__WHAT IS BEING ASKED__
From the first line to the last, return the data exactly, with no pictures.

╔══

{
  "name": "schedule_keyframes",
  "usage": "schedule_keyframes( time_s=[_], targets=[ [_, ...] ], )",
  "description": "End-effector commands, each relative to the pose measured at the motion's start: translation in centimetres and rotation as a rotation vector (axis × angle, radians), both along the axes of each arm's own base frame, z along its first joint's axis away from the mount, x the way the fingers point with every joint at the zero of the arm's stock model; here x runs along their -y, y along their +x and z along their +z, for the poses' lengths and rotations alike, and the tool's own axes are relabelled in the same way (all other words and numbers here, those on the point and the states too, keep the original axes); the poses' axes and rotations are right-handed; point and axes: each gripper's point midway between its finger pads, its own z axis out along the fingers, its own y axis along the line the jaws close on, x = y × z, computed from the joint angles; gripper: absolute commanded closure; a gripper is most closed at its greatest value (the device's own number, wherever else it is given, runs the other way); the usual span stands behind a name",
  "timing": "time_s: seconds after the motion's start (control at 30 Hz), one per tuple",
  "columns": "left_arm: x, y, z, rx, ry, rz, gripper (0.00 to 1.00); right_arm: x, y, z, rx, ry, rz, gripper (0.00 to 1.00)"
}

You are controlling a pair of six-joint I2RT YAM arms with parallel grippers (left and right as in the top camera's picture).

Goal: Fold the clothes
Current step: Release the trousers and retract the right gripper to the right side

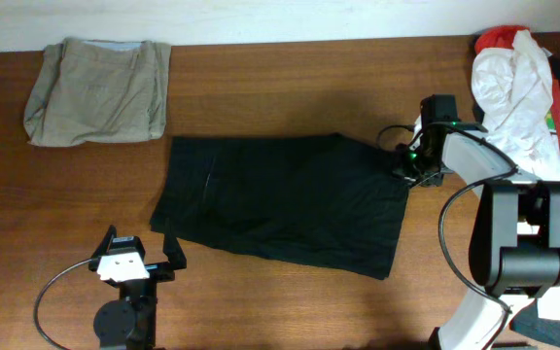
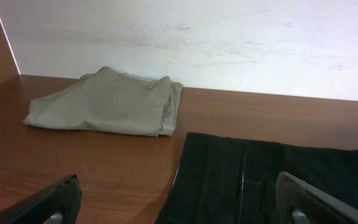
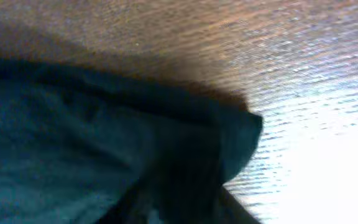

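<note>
Wooden counter (image 1: 290,87): black trousers (image 1: 280,199) centre, beige garment (image 1: 100,92) upper left. Left gripper (image 1: 139,255) wide, empty. Right gripper (image 1: 411,167) at right edge of black trousers; cannot tell whether clamped.

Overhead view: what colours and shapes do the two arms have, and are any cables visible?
The left arm is black with a round base, a white wrist block and a black pincer. The right arm has white and black shells. Each trails a looping dark cable.
</note>
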Motion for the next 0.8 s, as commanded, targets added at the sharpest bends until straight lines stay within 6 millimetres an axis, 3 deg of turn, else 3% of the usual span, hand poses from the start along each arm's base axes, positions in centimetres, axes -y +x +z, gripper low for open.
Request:
schedule_keyframes(
  time_s=[0.0, 0.07, 0.17, 0.3, 0.53, 0.57, 0.6, 0.63, 0.77],
  targets=[
    [-0.1, 0.0, -0.1, -0.002, 0.016, 0.004, 0.01, -0.2, 0.4, -0.9, 0.01, -0.003, 0.009, 0.89],
    [-0.1, 0.0, -0.1, -0.002, 0.016, 0.004, 0.01, -0.1, 1.1, -0.8, 0.039, -0.005, 0.008, 0.96],
    [-0.1, 0.0, -0.1, -0.002, 0.016, 0.004, 0.01, 0.2, 3.0, -0.2, 0.118, -0.02, 0.007, 0.96],
    [-0.1, 0.0, -0.1, -0.002, 0.016, 0.004, 0.01, 0.4, 6.9, 1.5, 0.287, -0.032, 0.01, 0.96],
    [-0.1, 0.0, -0.1, -0.002, 0.016, 0.004, 0.01, 0.4, 9.9, 4.0, 0.406, -0.033, 0.013, 0.95],
    [-0.1, 0.0, -0.1, -0.002, 0.016, 0.004, 0.01, 0.4, 9.9, 4.2, 0.4, -0.032, 0.013, 0.71],
    [-0.1, 0.0, -0.1, -0.002, 0.016, 0.004, 0.01, 0.4, 9.8, 4.5, 0.386, -0.031, 0.013, 0.17],
    [-0.1, 0.0, -0.1, -0.002, 0.016, 0.004, 0.01, 0.4, 9.7, 4.7, 0.375, -0.031, 0.013, 0.01],
    [-0.1, 0.0, -0.1, -0.002, 0.016, 0.004, 0.01, 0.5, 9.7, 7.7, 0.332, -0.032, 0.011, 0.01]
  ],
)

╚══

__RESULT BELOW__
{
  "name": "schedule_keyframes",
  "usage": "schedule_keyframes( time_s=[_], targets=[ [_, ...] ], )",
  "description": "End-effector commands, each relative to the pose measured at the motion's start: translation in centimetres and rotation as a rotation vector (axis × angle, radians), both along the axes of each arm's own base frame, z along its first joint's axis away from the mount, x the way the fingers point with every joint at the zero of the arm's stock model; here x runs along their -y, y along their +x and z along their +z, for the poses' lengths and rotations alike, and the tool's own axes are relabelled in the same way (all other words and numbers here, those on the point and the states too, keep the original axes); the poses' axes and rotations are right-handed; point and axes: each gripper's point midway between its finger pads, its own z axis out along the fingers, its own y axis along the line the jaws close on, x = y × z, computed from the joint angles; gripper: absolute commanded closure; a gripper is most closed at its greatest value (the device's own number, wherever else it is given, runs the other way); the usual span stands behind a name",
  "timing": "time_s: seconds after the motion's start (control at 30 Hz), one per tuple",
  "columns": "left_arm: x, y, z, rx, ry, rz, gripper (0.00 to 1.00); right_arm: x, y, z, rx, ry, rz, gripper (0.00 to 1.00)"
}

You are controlling a pair of six-joint I2RT YAM arms with parallel grippers (left and right as in the top camera's picture).

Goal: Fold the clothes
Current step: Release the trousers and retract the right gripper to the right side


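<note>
Wooden counter (image 1: 290,87): black trousers (image 1: 280,199) centre, beige garment (image 1: 100,92) upper left. Left gripper (image 1: 139,255) wide, empty. Right gripper (image 1: 411,167) at right edge of black trousers; cannot tell whether clamped.

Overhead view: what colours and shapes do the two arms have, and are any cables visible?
The left arm is black with a round base, a white wrist block and a black pincer. The right arm has white and black shells. Each trails a looping dark cable.
</note>
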Motion for the next 0.8 s, as commanded, targets added at the sharpest bends until straight lines stay within 6 millimetres an axis, 3 deg of turn, else 3% of the usual span, hand poses from the start along each arm's base axes, positions in centimetres, axes -y +x +z, gripper low for open.
Request:
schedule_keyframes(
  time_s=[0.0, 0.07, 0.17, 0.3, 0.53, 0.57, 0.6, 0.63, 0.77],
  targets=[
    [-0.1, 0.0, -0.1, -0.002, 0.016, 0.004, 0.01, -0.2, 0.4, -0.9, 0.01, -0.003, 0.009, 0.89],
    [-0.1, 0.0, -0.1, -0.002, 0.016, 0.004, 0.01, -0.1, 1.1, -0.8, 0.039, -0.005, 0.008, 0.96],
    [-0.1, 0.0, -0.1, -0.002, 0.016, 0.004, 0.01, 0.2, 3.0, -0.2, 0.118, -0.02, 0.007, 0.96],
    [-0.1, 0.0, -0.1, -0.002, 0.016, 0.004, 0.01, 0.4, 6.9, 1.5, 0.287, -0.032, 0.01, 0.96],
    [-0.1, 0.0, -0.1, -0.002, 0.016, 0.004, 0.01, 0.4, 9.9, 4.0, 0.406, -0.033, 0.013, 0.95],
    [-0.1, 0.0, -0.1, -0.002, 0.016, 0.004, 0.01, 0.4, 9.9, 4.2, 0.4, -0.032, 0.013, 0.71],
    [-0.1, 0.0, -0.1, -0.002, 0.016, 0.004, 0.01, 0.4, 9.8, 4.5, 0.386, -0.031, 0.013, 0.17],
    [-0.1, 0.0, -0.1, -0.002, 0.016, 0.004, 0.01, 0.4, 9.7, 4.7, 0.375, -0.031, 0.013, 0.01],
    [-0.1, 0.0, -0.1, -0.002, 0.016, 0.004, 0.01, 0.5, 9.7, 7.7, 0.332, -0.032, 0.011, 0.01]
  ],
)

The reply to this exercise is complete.